Affiliation:
1. University of Copenhagen, Copenhagen, Denmark
Abstract
In recent years, cross-national collaboration in medical research has gained increased policy attention. Policies are developed to enhance data sharing, ensure open-access, and harmonize international standards and ethics rules in order to promote access to existing resources and increase scientific output. In tandem with this promotion of data sharing, numerous ethics policies are developed to control data flows and protect privacy and confidentiality. Both sets of policy making, however, pay limited attention to the moral decisions and social ties enacted in the everyday routines of scientific work. This paper takes its point of departure in the practices of a Danish laboratory with great experience in international collaboration regarding genetic research. We focus on a simple query, what makes genetic material and health data flow, and which hopes and concerns travel along with them?

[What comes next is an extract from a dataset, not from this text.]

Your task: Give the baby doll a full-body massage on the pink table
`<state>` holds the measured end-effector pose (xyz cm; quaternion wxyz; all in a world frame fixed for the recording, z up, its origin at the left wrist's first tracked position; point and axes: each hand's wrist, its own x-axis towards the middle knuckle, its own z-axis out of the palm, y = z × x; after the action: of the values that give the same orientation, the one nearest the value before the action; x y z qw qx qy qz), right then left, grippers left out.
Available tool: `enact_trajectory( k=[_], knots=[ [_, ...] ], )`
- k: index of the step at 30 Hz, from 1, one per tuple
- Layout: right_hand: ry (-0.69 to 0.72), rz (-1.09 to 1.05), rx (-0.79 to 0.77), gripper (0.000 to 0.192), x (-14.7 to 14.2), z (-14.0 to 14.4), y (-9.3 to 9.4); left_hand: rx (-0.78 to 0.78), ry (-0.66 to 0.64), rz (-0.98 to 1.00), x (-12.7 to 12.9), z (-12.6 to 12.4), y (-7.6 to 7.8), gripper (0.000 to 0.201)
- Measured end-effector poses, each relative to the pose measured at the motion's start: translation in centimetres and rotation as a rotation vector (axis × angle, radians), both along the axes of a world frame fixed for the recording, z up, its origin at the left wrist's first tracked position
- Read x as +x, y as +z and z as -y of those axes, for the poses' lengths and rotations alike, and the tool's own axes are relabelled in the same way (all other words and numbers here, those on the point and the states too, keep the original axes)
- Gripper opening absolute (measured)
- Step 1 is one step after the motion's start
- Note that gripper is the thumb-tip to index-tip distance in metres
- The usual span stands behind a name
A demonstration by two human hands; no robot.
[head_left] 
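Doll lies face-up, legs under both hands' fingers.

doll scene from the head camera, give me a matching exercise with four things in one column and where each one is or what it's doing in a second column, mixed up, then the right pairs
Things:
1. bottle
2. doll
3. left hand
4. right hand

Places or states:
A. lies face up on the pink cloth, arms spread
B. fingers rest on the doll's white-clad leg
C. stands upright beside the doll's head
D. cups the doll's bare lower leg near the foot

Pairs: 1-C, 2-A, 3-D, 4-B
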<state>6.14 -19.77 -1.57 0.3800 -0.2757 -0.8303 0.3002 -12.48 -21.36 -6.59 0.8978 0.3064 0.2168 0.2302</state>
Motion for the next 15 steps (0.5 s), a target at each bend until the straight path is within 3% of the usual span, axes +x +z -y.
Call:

We explore what we call the flows, the nonflows, and the overflows of material and information, and we document the work producing the flows of health data and biomaterial. We call this work “ethics work” and argue that it is crucial for data sharing though it is rarely articulated in ethics policies, remains inadequately funded, and lacks acknowledgment in policies promoting international data sharing.
Subject
Human-Computer Interaction,Economics and Econometrics,Sociology and Political Science,Philosophy,Social Sciences (miscellaneous),Anthropology
Cited by
31 articles.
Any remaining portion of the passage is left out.